PETALING JAYA: Aesthetic services provider DC Healthcare Holdings Bhd’s net profit is expected to increase by more than half to RM15mil for the financial year 2023 (FY23).
The group plans to set up seven new outlets in the second half of this year from 13, as demand for skin and aesthetics services remain robust.
For FY24 and FY25, earnings are anticipated to grow by 47% and 37%, respectively, with a healthy net profit margin of 20% and 19%, said TA Research.
The research house expects growth to be facilitated by 15 new outlets per year. The capital expenditure per store is around RM1.5mil to RM2mil with a payback period of six months.
TA Research believes the group will focus more on its body contouring business due to higher demand and superior margins.
The company, which is en route to a listing, plans to raise RM49mil to fund its growth plans.
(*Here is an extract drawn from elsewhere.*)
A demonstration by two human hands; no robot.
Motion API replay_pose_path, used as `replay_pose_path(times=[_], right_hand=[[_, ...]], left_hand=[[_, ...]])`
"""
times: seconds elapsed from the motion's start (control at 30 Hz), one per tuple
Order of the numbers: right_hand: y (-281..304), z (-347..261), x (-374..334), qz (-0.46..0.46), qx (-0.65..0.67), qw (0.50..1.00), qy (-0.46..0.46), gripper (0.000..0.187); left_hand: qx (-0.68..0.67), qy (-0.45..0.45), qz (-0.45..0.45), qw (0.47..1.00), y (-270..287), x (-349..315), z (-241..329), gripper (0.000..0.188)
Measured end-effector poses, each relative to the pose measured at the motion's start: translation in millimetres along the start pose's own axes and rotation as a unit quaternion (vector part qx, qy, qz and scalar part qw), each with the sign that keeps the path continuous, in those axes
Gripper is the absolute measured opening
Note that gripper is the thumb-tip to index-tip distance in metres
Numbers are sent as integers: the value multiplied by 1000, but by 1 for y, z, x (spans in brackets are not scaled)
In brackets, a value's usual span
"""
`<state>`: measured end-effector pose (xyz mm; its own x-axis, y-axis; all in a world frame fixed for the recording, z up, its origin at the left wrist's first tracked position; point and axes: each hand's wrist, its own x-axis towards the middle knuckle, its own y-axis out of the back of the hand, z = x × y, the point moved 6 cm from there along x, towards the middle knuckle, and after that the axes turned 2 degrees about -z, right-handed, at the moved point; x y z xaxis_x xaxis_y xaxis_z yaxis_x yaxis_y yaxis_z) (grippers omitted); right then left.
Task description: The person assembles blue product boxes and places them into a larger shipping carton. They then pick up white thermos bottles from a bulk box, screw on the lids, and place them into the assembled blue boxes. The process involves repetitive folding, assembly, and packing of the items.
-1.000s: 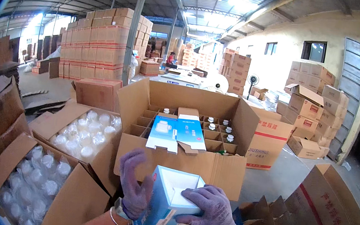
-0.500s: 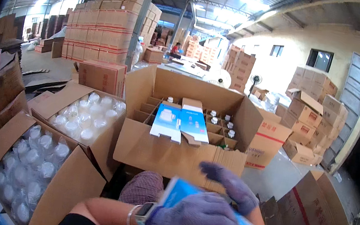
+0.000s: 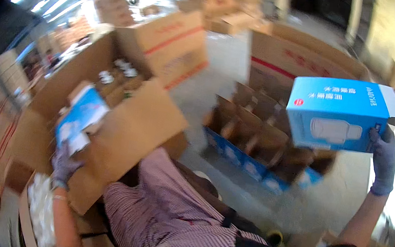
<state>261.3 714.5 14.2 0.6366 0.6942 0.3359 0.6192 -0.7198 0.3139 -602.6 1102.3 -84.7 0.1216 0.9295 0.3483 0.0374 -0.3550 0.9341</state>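
As the right hand (image 3: 383, 164) grips a blue box (image 3: 334, 116) partly hiding open boxes (image 3: 253, 168), I cannot tell if the blurred left hand (image 3: 65, 166) grips the flattened box (image 3: 81, 115) at left.

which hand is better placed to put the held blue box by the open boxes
Right, likely: the right hand holds the blue box by its right end, near the open boxes. The left hand is across the scene, by the opened blue carton.
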Motion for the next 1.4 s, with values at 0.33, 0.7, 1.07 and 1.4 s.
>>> replay_pose_path(times=[0.33, 0.7, 1.07, 1.4], right_hand=[[-33, 253, -65, -135, -434, 884, -105, 24], [-154, 422, -122, -83, -445, 880, -147, 76], [-308, -100, -49, -321, 385, 829, 250, 98], [-327, -233, -187, -649, 530, 433, 332, 71]], left_hand=[[-161, -33, -74, 984, 43, 39, 12, 40], [-19, 48, 639, 767, 383, -115, 51, 27], [-224, -195, 619, 727, 382, -199, 231, 47], [-466, 9, 521, 715, 302, -202, 166, 37]])
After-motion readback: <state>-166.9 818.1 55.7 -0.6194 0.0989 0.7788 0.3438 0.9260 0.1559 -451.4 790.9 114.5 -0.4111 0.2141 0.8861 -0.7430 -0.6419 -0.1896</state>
Its initial public offering price is at 25 sen per share. DC Healthcare is priced at a trailing price-to-earnings ratio of 26.1 times against its FY22 earnings per share.
DC Healthcare was set up in 2016 with the launch of its first “Dr Chong Clinic” in Kepong. This quickly became synonymous with non-invasive and minimally invasive treatments for skin and beauty.
It is headed by group founder and managing director, Chong Tze Sheng. He has about 12 years of experience in aesthetic medical services.
There were about 100 aesthetic medical providers in the country as of 2022. According to independent market research conducted by Protégé, the revenue of the aesthetic medical providers in Malaysia grew at a compounded annual growth rate (CAGR) of 30% (from FY19 to FY21).
This is so as consumers become more aware of the importance of appearance and are willing to splurge to enhance their looks.
The aesthetic medicine market is expected to remain resilient over the long run and register a CAGR of 18% from RM366mil in 2021 to RM1.03bil in 2027.
Future demand may help boost demand for aesthetic treatments, including higher interest in beauty as well as increasing demand and awareness of aesthetic medical technologies, rising disposable income and ageing population.
DC Healthcare does not have a formal dividend policy. TA Research assumes a dividend payout of 30% across FY23 to FY25. It projects dividend yields to be 1.8% to 3.7%.